Yuan A, Wang B, Li J, Lee Joseph H W
School of Computer Science and Engineering, Faculty of Innovation Engineering, Macau University of Science and Technology, Taipa, Macao Special Administrative Region of China.
School of Computer Science and Engineering, Faculty of Innovation Engineering, Macau University of Science and Technology, Taipa, Macao Special Administrative Region of China.
Water Res. 2023 Apr 15;233:119727. doi: 10.1016/j.watres.2023.119727. Epub 2023 Feb 10.
Harmful Algal Blooms (HAB) are damaging to ecosystem functions and pose challenges to environmental and fisheries management. The key to HAB management and understanding the complex algal growth dynamics is the development of robust systems for real-time monitoring of algae populations and species. Previous algae classification studies mainly rely on the combination of an in-situ imaging flow cytometer and an off-site lab-based algae classification model such as Random Forest (RF) for the analysis of high-throughput images. An on-site AI algae monitoring system on top of an edge AI chip embedded with the proposed Algal Morphology Deep Neural Network (AMDNN) model is developed to achieve real-time algae species classification and HAB prediction. Based on a detailed examination of real-world algae images, dataset augmentation is first performed: consisting of orientation, flipping, blurring, and Resizing with Aspect ratio Preserved (RAP). The dataset augmentation is shown to significantly improve classification performance which is superior to that of the competitive RF model. And the attention heatmaps show that for relatively regular-shaped algal species (e.g., Vicicitus), the model weights the color and texture information heavily; while the shape-related features are more important for complex-shaped algae (e.g., Chaetoceros). The AMDNN is tested on a dataset of 11,250 algae images containing the 25 most common HAB classes in Hong Kong subtropical waters with 99.87% test accuracy. Based on the fast and accurate algae classification, the AI-chip-based on-site system is applied to a one-month dataset in February 2020; the predicted trends of total cell counts and targeted HAB species counts are in good agreement with observations. The proposed edge AI algae monitoring system provides a platform for the development of practical HAB early warning systems that can effectively support environmental risk and fisheries management.

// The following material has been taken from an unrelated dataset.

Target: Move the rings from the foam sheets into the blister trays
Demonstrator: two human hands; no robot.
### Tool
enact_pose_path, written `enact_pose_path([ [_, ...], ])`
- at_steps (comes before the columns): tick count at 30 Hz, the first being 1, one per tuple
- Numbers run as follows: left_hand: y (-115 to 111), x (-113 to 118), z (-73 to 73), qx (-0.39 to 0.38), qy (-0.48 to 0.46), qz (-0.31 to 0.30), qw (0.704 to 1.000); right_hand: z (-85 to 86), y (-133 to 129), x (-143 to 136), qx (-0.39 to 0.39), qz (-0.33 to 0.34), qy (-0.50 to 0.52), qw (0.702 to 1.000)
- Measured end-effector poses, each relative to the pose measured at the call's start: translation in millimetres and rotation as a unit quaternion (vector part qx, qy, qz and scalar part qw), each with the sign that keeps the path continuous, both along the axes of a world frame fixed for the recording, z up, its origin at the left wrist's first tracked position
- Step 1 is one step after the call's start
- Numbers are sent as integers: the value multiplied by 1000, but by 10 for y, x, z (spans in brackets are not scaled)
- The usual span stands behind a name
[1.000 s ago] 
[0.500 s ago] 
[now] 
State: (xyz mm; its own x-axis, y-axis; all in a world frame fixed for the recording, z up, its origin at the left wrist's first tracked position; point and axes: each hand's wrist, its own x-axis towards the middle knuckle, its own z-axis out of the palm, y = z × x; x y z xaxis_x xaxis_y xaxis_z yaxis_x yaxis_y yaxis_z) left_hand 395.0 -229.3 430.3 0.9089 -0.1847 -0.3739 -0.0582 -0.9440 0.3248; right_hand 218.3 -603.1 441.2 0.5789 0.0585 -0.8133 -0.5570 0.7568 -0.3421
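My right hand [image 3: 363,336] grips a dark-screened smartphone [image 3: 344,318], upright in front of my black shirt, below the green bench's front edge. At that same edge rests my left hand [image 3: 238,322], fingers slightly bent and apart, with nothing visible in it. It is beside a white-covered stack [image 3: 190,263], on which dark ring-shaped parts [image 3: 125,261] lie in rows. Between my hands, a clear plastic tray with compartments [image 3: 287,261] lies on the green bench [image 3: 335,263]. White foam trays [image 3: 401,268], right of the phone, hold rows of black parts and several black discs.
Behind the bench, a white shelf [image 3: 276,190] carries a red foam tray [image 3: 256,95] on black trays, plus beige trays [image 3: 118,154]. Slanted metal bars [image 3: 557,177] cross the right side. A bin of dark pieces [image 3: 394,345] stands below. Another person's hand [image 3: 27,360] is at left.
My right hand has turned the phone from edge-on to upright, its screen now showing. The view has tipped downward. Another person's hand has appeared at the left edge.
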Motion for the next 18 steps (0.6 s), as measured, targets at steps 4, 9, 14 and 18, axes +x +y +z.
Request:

有害藻华(HAB)对生态系统功能具有破坏作用,并给环境和渔业管理带来挑战。有害藻华管理以及理解复杂藻类生长动态的关键在于开发强大的系统,用于实时监测藻类种群和物种。先前的藻类分类研究主要依靠原位成像流式细胞仪与基于异地实验室的藻类分类模型(如随机森林(RF))相结合,来分析高通量图像。基于嵌入所提出的藻类形态深度神经网络(AMDNN)模型的边缘人工智能芯片,开发了一种现场人工智能藻类监测系统,以实现藻类物种的实时分类和有害藻华预测。基于对实际藻类图像的详细检查,首先进行数据集增强:包括旋转、翻转、模糊以及保持宽高比的缩放(RAP)。结果表明,数据集增强显著提高了分类性能,优于具有竞争力的RF模型。注意力热图显示,对于形状相对规则的藻类物种(如颤藻属),模型对颜色和纹理信息的权重较大;而对于形状复杂的藻类(如角毛藻属),与形状相关的特征更为重要。AMDNN在包含香港亚热带水域25种最常见有害藻华类别的11250张藻类图像数据集上进行测试,测试准确率达到99.87%。基于快速准确的藻类分类,基于人工智能芯片的现场系统应用于2020年2月的一个月数据集;总细胞计数和目标有害藻华物种计数的预测趋势与观测结果高度吻合。所提出的边缘人工智能藻类监测系统为开发实用的有害藻华早期预警系统提供了一个平台,能够有效支持环境风险和渔业管理。